__Work to be completed__
Copy down all of the data underneath, exactly as shown.

__Records for the exercise__
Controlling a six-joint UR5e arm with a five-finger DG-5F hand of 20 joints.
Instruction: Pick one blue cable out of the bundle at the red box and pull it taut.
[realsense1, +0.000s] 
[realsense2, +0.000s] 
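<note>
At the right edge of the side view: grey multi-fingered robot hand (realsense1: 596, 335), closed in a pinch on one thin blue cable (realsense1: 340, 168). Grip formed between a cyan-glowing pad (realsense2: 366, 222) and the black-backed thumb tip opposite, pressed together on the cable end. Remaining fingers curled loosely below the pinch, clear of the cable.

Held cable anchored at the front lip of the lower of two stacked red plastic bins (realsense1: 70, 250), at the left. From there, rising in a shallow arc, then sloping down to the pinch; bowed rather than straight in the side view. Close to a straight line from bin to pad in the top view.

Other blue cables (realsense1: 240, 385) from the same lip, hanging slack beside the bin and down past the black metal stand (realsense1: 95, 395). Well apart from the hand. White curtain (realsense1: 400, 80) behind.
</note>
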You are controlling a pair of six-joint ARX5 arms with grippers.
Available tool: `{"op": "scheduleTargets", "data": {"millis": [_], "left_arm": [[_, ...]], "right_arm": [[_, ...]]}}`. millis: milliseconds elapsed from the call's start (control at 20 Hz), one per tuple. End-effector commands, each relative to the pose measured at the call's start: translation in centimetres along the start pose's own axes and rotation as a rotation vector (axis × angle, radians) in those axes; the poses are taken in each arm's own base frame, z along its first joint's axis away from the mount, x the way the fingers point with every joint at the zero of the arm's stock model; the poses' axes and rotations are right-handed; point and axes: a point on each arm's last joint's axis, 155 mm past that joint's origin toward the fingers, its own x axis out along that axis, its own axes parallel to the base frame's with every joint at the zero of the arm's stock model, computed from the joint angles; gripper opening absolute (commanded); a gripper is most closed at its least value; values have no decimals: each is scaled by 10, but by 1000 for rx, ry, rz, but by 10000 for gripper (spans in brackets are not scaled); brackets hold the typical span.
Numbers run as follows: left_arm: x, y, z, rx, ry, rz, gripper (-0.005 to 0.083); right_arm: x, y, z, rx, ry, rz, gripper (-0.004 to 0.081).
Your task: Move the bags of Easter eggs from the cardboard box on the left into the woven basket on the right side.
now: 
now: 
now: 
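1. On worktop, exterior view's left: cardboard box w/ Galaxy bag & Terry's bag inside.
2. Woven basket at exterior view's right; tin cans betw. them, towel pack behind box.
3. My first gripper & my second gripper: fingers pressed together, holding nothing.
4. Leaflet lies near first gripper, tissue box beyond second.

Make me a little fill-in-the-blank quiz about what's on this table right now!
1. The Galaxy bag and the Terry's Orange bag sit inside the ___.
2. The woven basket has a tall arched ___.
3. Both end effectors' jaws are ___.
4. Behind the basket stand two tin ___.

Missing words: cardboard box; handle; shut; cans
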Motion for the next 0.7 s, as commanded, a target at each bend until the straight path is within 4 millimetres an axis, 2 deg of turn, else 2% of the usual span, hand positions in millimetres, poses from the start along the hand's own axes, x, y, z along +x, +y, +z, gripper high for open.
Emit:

__Result of the task__
Controlling a six-joint UR5e arm with a five-finger DG-5F hand of 20 joints.
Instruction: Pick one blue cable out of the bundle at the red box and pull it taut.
[realsense1, +0.000s] 
[realsense2, +0.000s] 
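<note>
At the right edge of the side view: grey multi-fingered robot hand (realsense1: 596, 335), closed in a pinch on one thin blue cable (realsense1: 340, 168). Grip formed between a cyan-glowing pad (realsense2: 366, 222) and the black-backed thumb tip opposite, pressed together on the cable end. Remaining fingers curled loosely below the pinch, clear of the cable.

Held cable anchored at the front lip of the lower of two stacked red plastic bins (realsense1: 70, 250), at the left. From there, rising in a shallow arc, then sloping down to the pinch; bowed rather than straight in the side view. Close to a straight line from bin to pad in the top view.

Other blue cables (realsense1: 240, 385) from the same lip, hanging slack beside the bin and down past the black metal stand (realsense1: 95, 395). Well apart from the hand. White curtain (realsense1: 400, 80) behind.
</note>
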You are controlling a pair of six-joint ARX5 arms with grippers.
Available tool: `{"op": "scheduleTargets", "data": {"millis": [_], "left_arm": [[_, ...]], "right_arm": [[_, ...]]}}`. millis: milliseconds elapsed from the call's start (control at 20 Hz), one per tuple. End-effector commands, each relative to the pose measured at the call's start: translation in centimetres along the start pose's own axes and rotation as a rotation vector (axis × angle, radians) in those axes; the poses are taken in each arm's own base frame, z along its first joint's axis away from the mount, x the way the fingers point with every joint at the zero of the arm's stock model; the poses' axes and rotations are right-handed; point and axes: a point on each arm's last joint's axis, 155 mm past that joint's origin toward the fingers, its own x axis out along that axis, its own axes parallel to the base frame's with every joint at the zero of the arm's stock model, computed from the joint angles; gripper opening absolute (commanded); a gripper is most closed at its least value; values have no decimals: each is scaled by 10, but by 1000 for rx, ry, rz, but by 10000 for gripper (spans in brackets are not scaled); brackets hold the typical span.
Numbers run as follows: left_arm: x, y, z, rx, ry, rz, gripper (-0.005 to 0.083); right_arm: x, y, z, rx, ry, rz, gripper (-0.004 to 0.081).
Your task: Move the bags of Easter eggs from the cardboard box on the left into the woven basket on the right side.
now: 
now: 
now: 
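1. On worktop, exterior view's left: cardboard box w/ Galaxy bag & Terry's bag inside.
2. Woven basket at exterior view's right; tin cans betw. them, towel pack behind box.
3. My first gripper & my second gripper: fingers pressed together, holding nothing.
4. Leaflet lies near first gripper, tissue box beyond second.

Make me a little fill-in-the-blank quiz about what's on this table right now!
1. The Galaxy bag and the Terry's Orange bag sit inside the ___.
2. The woven basket has a tall arched ___.
3. Both end effectors' jaws are ___.
4. Behind the basket stand two tin ___.

Missing words: cardboard box; handle; shut; cans
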Motion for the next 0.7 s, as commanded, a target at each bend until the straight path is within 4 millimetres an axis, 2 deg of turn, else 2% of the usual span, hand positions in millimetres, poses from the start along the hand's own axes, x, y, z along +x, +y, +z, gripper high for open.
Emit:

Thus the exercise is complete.